▸ EXERCISE DIRECTIONS
Find the line holding "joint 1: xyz" in the entries below. Give it again exactly, along with every line after it up to and including the line holding "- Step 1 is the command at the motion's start".

▸ DATA FOR THIS TASK
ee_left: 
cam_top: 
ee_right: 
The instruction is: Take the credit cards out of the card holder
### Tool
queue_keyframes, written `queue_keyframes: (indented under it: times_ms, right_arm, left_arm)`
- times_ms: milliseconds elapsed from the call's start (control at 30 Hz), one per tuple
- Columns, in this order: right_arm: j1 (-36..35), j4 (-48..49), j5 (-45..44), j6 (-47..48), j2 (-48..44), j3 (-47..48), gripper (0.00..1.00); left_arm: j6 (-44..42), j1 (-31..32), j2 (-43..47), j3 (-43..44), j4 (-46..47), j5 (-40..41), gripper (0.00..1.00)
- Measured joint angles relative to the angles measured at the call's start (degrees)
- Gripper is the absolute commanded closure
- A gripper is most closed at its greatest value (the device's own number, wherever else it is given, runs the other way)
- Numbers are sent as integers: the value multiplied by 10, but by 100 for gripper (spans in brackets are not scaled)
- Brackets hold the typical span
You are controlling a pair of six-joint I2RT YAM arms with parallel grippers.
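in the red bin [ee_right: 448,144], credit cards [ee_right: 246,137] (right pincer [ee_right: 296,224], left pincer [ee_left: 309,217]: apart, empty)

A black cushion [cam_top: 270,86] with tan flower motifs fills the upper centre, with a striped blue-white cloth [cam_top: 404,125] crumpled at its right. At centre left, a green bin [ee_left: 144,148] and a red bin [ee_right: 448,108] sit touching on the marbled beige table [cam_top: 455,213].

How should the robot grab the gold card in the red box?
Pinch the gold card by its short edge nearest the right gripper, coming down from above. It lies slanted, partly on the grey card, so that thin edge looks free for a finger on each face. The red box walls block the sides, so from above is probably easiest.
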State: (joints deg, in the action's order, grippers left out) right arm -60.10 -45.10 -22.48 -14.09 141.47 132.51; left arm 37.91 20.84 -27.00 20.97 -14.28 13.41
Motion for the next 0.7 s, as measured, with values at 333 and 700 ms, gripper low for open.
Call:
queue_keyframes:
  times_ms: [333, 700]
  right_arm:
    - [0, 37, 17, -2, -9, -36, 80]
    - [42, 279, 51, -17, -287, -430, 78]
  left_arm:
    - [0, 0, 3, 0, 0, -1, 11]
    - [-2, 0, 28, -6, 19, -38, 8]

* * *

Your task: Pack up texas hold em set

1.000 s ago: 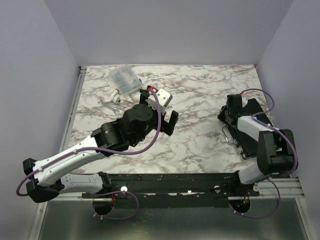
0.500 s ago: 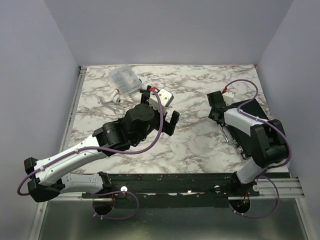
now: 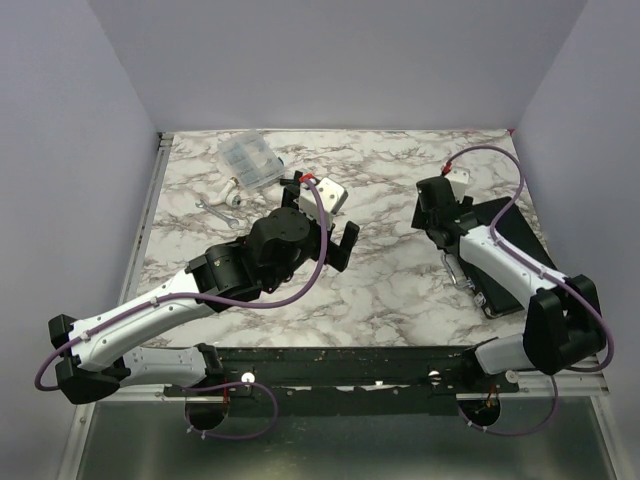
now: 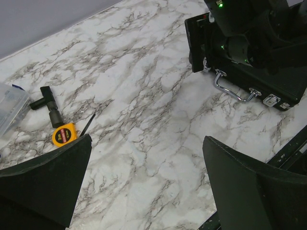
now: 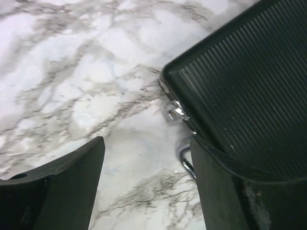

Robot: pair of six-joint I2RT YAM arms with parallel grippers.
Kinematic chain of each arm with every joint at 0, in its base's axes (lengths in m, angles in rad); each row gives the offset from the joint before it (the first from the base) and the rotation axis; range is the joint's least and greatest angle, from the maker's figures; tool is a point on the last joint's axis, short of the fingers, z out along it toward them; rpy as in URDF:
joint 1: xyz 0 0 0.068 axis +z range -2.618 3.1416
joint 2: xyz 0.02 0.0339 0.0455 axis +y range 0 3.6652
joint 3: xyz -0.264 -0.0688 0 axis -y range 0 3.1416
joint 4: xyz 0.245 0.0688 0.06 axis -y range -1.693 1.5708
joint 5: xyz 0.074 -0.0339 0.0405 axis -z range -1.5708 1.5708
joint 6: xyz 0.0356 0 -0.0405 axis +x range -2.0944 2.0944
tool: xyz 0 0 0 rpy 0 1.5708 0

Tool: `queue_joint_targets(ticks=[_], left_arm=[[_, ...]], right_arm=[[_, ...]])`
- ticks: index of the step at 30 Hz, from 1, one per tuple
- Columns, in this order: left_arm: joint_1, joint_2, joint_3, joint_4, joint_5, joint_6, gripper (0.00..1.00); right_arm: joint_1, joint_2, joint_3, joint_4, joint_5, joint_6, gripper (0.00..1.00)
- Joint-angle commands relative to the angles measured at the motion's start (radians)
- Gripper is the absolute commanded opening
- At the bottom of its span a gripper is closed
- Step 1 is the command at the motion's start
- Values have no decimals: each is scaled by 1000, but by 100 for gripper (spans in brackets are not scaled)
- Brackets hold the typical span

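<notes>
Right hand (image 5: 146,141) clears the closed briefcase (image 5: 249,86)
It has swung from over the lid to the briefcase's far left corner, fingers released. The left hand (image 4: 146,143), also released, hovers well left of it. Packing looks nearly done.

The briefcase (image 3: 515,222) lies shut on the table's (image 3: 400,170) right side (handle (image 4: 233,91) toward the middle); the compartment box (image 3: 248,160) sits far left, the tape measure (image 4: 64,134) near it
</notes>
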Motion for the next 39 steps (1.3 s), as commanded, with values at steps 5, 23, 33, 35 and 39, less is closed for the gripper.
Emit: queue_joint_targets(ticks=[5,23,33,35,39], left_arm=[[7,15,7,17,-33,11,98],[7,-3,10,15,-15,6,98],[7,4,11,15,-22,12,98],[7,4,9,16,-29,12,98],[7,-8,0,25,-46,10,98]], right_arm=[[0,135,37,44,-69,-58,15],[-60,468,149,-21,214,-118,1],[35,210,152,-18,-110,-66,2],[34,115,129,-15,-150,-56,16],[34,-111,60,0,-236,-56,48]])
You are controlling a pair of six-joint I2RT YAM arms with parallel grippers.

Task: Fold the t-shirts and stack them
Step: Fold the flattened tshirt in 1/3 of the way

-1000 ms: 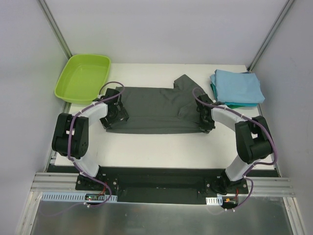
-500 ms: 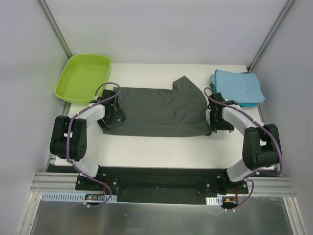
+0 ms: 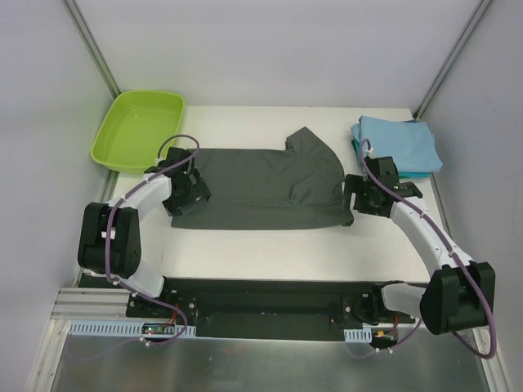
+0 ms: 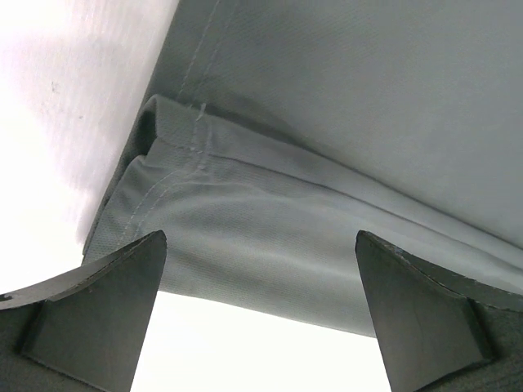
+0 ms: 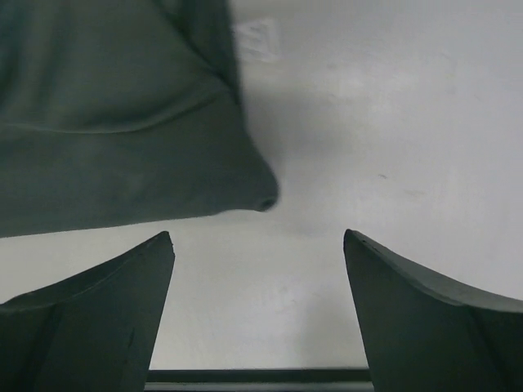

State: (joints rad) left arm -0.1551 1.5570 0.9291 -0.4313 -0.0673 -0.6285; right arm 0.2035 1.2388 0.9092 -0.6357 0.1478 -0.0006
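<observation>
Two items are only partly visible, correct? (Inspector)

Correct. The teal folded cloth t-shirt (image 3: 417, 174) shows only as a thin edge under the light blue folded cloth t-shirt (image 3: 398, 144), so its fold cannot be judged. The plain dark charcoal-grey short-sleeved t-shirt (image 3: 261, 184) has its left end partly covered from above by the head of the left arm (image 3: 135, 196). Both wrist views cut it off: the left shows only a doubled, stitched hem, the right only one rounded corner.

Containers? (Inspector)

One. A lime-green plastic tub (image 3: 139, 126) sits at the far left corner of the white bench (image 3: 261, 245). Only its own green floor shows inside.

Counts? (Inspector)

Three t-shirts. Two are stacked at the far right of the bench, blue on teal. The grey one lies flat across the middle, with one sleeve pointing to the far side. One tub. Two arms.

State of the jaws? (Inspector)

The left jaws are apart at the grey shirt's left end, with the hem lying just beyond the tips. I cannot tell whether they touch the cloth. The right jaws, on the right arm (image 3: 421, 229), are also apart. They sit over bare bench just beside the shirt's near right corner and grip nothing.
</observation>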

▸ SOLVED PROBLEM
joint 1: xyz 0 0 0.068 axis +z range -2.618 3.1416
joint 2: xyz 0.02 0.0339 0.0455 axis +y range 0 3.6652
joint 3: xyz -0.264 -0.0688 0 axis -y range 0 3.1416
joint 4: xyz 0.245 0.0688 0.06 axis -y range -1.693 1.5708
joint 5: xyz 0.074 -0.0339 0.0405 axis -z range -1.5708 1.5708
joint 6: xyz 0.0356 0 -0.0405 axis +x range -2.0944 2.0944
tool: xyz 0 0 0 rpy 0 1.5708 0

Tool: `queue_joint_targets(ticks=[_], left_arm=[[_, ...]], right_arm=[[_, ...]])`
- ticks: index of the step at 30 Hz, from 1, one per tuple
- Columns, in this order: left_arm: joint_1, joint_2, joint_3, joint_4, joint_5, joint_6, gripper (0.00..1.00); right_arm: joint_1, joint_2, joint_3, joint_4, joint_5, joint_6, gripper (0.00..1.00)
- Joint-angle commands relative to the angles measured at the motion's start (radians)
- Gripper is the absolute commanded opening
- At the bottom of its span a gripper is closed
- Step 1 is the command at the motion's start

No additional answer is needed.